• _Your instructions_
Retype the opening lines of the data exactly, stopping after the line that contains "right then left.". Skip every picture.

(Stored items from a collection)
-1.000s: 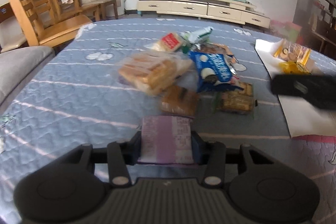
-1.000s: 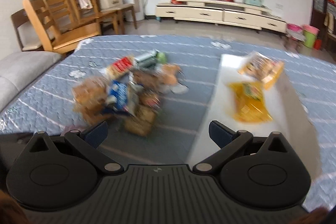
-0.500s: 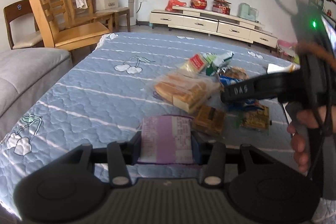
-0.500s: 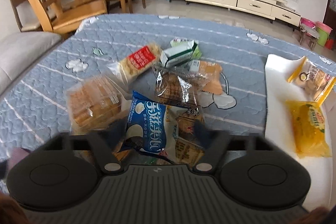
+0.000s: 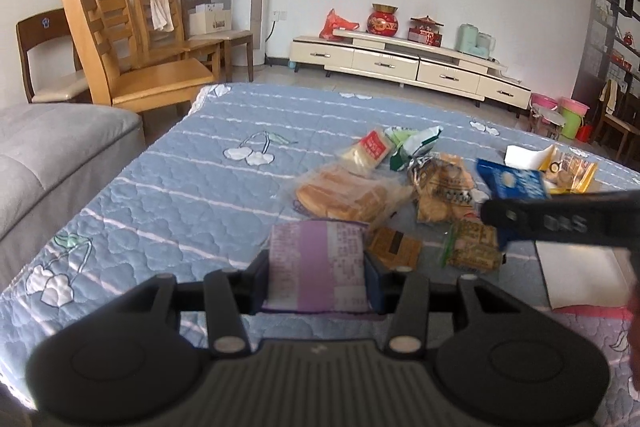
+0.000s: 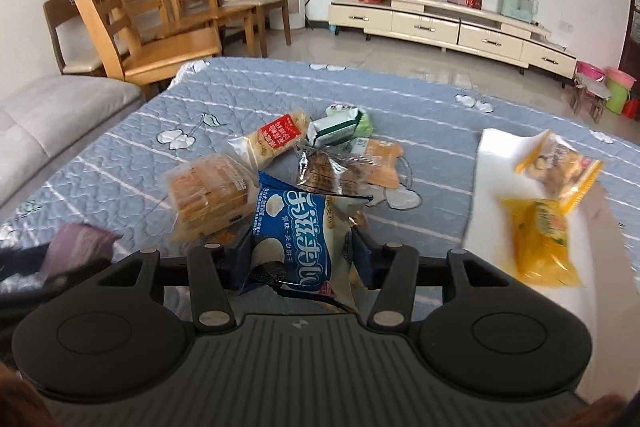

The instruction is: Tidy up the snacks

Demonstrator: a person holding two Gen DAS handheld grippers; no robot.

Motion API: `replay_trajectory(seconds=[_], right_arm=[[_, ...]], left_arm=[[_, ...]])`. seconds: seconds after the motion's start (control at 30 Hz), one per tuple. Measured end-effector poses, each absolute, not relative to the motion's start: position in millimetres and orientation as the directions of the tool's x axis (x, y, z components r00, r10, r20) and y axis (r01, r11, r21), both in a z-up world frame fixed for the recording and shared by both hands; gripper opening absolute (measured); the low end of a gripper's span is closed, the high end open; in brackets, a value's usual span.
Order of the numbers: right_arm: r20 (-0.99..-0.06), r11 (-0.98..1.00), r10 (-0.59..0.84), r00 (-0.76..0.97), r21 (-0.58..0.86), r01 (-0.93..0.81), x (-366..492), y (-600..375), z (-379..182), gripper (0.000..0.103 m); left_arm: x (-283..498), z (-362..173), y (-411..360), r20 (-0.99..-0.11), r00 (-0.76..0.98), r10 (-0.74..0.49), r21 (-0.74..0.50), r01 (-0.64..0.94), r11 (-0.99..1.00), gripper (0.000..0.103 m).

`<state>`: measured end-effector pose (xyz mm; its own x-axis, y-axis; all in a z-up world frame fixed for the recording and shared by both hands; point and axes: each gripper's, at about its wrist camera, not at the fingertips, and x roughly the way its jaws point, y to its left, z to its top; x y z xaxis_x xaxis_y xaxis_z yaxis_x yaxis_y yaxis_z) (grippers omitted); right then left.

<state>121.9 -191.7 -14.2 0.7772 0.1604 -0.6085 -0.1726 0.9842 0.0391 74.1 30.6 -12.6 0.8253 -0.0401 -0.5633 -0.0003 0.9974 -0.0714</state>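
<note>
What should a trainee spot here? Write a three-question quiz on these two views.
1. True or false: both grippers hold a packet.
2. What colour is the packet in the left gripper?
3. How many packets lie on the white sheet: A one, B two, C four?

Key:
1. True; the right gripper grips the blue packet.
2. The purple packet.
3. B: the yellow packet and the orange-edged packet.
</note>
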Motion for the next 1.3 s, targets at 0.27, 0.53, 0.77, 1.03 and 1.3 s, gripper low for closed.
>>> replay_trajectory(seconds=[0.27, 0.53, 0.77, 1.03, 1.3], right_arm=[[-0.589, 0.988, 0.149, 0.794, 0.054, -0.146, 73, -213, 1, 0.063], [-0.581, 0.989, 0.142, 0.801, 0.048, -0.141, 41, -222, 8, 0.063], [-0.566, 0.989, 0.139, 0.812, 0.038, -0.143, 26, -226, 13, 0.063], [-0.558, 0.990, 0.133, 0.819, 0.032, -0.139, 16, -229, 17, 0.063], [-0.543, 0.991, 0.124, 0.831, 0.026, -0.131, 8, -234, 22, 0.063]], left_arm=[[60, 2, 19, -0.532, 0.846, -0.044, -0.049, 0.021, 0.999, 0.046], [47, 14, 8, -0.515, 0.856, -0.050, -0.031, 0.039, 0.999, 0.046], [39, 22, 3, -0.497, 0.866, -0.051, -0.019, 0.047, 0.999, 0.046], [35, 27, -2, -0.485, 0.872, -0.057, -0.014, 0.058, 0.998, 0.046], [33, 32, -7, -0.474, 0.878, -0.070, -0.010, 0.074, 0.997, 0.046]])
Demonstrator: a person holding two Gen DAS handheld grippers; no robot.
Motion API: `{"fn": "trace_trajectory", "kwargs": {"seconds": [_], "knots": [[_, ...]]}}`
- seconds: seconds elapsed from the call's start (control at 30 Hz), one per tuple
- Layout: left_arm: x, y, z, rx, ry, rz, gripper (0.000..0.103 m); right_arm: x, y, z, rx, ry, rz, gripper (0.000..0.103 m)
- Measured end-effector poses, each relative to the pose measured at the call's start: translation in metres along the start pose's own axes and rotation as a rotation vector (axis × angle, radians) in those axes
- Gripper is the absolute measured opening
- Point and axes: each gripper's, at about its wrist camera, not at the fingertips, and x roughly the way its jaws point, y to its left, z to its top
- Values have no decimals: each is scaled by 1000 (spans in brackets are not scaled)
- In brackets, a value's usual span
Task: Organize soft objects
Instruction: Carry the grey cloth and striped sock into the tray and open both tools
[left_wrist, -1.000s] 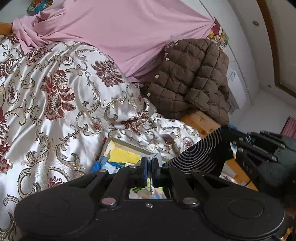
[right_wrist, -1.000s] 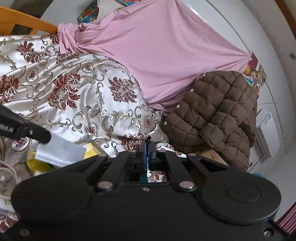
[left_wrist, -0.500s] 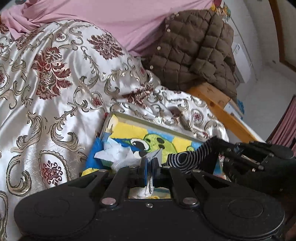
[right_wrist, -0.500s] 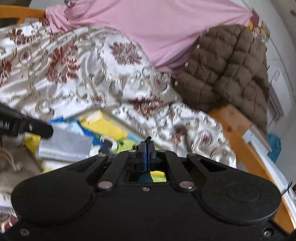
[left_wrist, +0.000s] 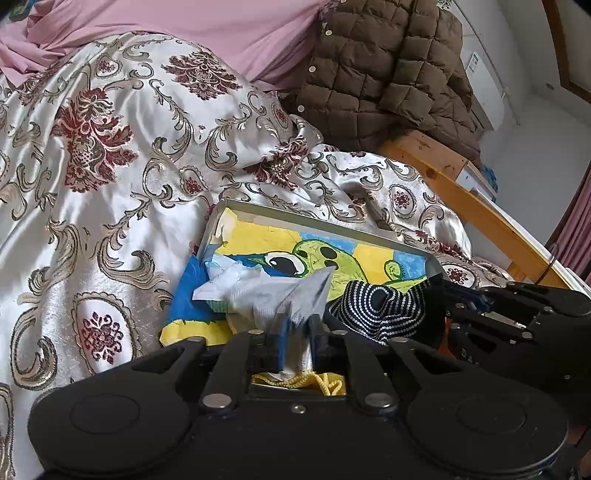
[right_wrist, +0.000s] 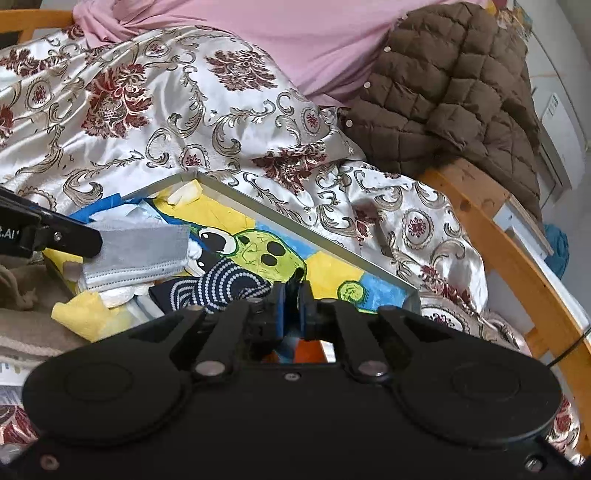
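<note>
1. You are holding the left gripper (left_wrist: 297, 328) over the near left part of the tray (left_wrist: 317, 218), its jaws nearly closed on a grey face mask (left_wrist: 266, 295), which is fanning out limply ahead of the pads.
2. You are holding the right gripper (right_wrist: 291, 295) at the near right of the tray, its jaws pinched almost shut on a dark edge of what looks like the striped sock (right_wrist: 218, 284); the rest of the sock is lying bunched on the cartoon print just left of the jaws.
3. The tray is resting on the satin bedspread (left_wrist: 110, 155), with a brown quilted jacket (left_wrist: 380, 70) and a pink sheet (left_wrist: 221, 33) at the far side of the bed.
4. Both items look light, thin and floppy, so expect them to be draping and swinging, not keeping any shape; the mask's pleats may be slipping between the pads.
5. I would judge the mask's stitched edge or ear loop, and the sock's cuff, as the firmer places to pinch.
6. A yellow cloth (right_wrist: 83, 314) and white tissue (right_wrist: 118, 293) are crowding the near left, so a loose fold could be snagging them.
</note>
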Motion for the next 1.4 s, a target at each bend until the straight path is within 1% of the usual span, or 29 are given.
{"fn": "trace_trajectory", "kwargs": {"seconds": [0.1,0.17,0.2,0.23,0.27,0.3,0.37,0.43,0.47,0.5,0.53,0.57,0.63,0.67,0.7,0.73,0.77,0.83,0.97,1.07,1.2,1.4], "knots": [[-1,-1,1,-1,5,5,18,-8,-8,-1,21,-1,-2,12],[-2,-2,1,4,0,2,18,-11,-13,0,32,0,0,22],[-3,-3,1,6,-5,2,19,-13,-14,0,36,-2,1,25],[-4,-5,2,10,-10,1,22,-16,-17,1,40,-5,0,31],[-7,-6,2,14,-18,0,24,-19,-19,1,48,-9,-1,35],[-9,-8,3,17,-24,0,29,-24,-21,2,59,-13,-2,36],[-14,-13,4,26,-42,-3,38,-34,-27,2,92,-25,2,44],[-20,-18,5,41,-63,-1,51,-46,-34,3,126,-40,2,49],[-22,-20,5,44,-72,1,54,-53,-38,3,144,-50,-4,53],[-26,-22,6,46,-84,2,57,-59,-41,2,162,-59,-11,55],[-30,-24,6,48,-98,0,61,-66,-44,2,184,-68,-16,60],[-34,-27,7,50,-116,-1,63,-73,-48,2,208,-76,-18,64],[-44,-33,7,56,-155,-1,71,-88,-56,1,249,-98,-17,71],[-50,-36,8,64,-177,-4,72,-97,-60,0,264,-112,-16,77],[-56,-40,8,72,-194,-6,75,-105,-64,-1,274,-124,-14,81],[-61,-43,8,79,-209,-6,78,-113,-67,-2,285,-139,-12,88],[-67,-47,8,86,-224,-4,81,-121,-69,-4,298,-159,-9,92],[-81,-54,5,102,-255,5,88,-134,-75,-7,317,-190,-2,95],[-106,-64,-4,151,-298,20,94,-158,-81,-16,356,-229,-1,102],[-122,-70,-10,192,-309,14,101,-174,-86,-22,386,-244,-4,102],[-139,-79,-16,253,-326,-3,102,-194,-92,-37,426,-253,-13,102],[-157,-90,-30,274,-335,-5,102,-217,-97,-57,448,-270,-14,102]]}}
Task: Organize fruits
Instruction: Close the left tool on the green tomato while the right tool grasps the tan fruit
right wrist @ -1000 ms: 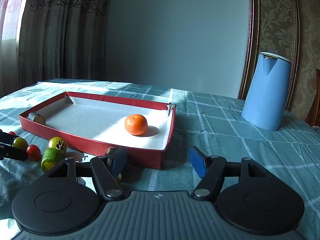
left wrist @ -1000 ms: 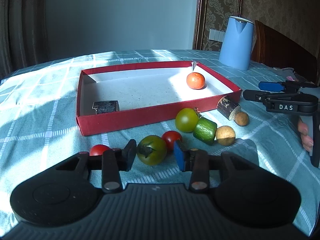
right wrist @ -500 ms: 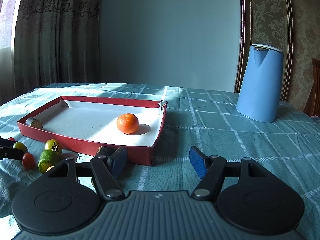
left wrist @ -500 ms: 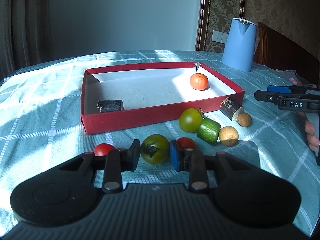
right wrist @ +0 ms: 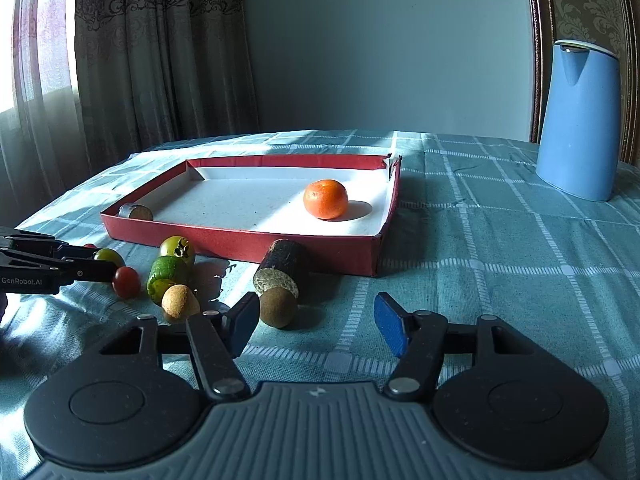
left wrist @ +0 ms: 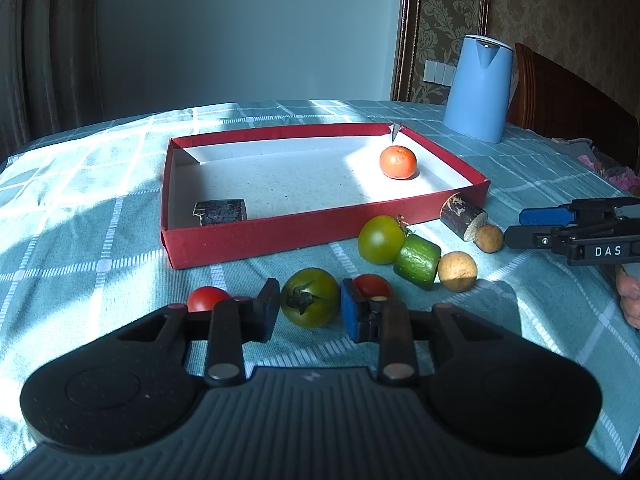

• _Problem solution_
-1.000s: 
-1.000s: 
-0.500s: 
-0.500s: 
+0.000s: 
+0.000s: 

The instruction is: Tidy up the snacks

Demonstrator: a person holding two Gen DAS handheld grippers; no robot.

Motion API: `replay_trajectory(seconds=[_], right_arm=[[_, ...]], left_arm=[[_, ...]])`. seconds: seconds after the motion's start (control at 30 Hz), one per tuple. Measured end-effector poses, each absolute, not relative to the motion's start: position in millimetres and orientation as the directions of the tool's x axis (x, y, z components r00, r10, r20) and y axis (r01, r11, r21), both in a z-up world frame fixed for the recording and shared by both hands; gripper opening absolute (measured); the low end of a gripper's span is closed, the high end open; in brackets, a value's usual span.
Order of the numbers: right_arm: r20 (-0.99..-0.06), r11 (-0.98..1.00), r10 (-0.59..0.84), r00 (-0.76..0.97), r21 (-0.58..0.86), r01 (-0.93..0.81), x (-366..492), y (-600..375), z (-379..182), gripper (0.000..0.103 m); left_arm: x (-283..498), z (-362..173), y (-411..360), r20 (-0.99..-0.11), r00 (-0.76..0.98), r10 (-0.74..0.49), r21 (-0.74..0.50), r01 (-0.64..0.94), r11 (-0.99..1.00), gripper (0.000..0.103 m).

`<state>`: measured end-effector pose (xyz mm; its own x-axis, y-axis; all in a z-up world frame fixed for the recording and shared by both hands; point and axes: each gripper's, at about its wrist camera, not at the fingertips, and x roughly the way its jaws point, y to its left, z to its top; x y z xaxis_x xaxis_y xaxis_z yaxis_x yaxis_y yaxis_z) (grippers omitted); right then left.

With this, the output is complete.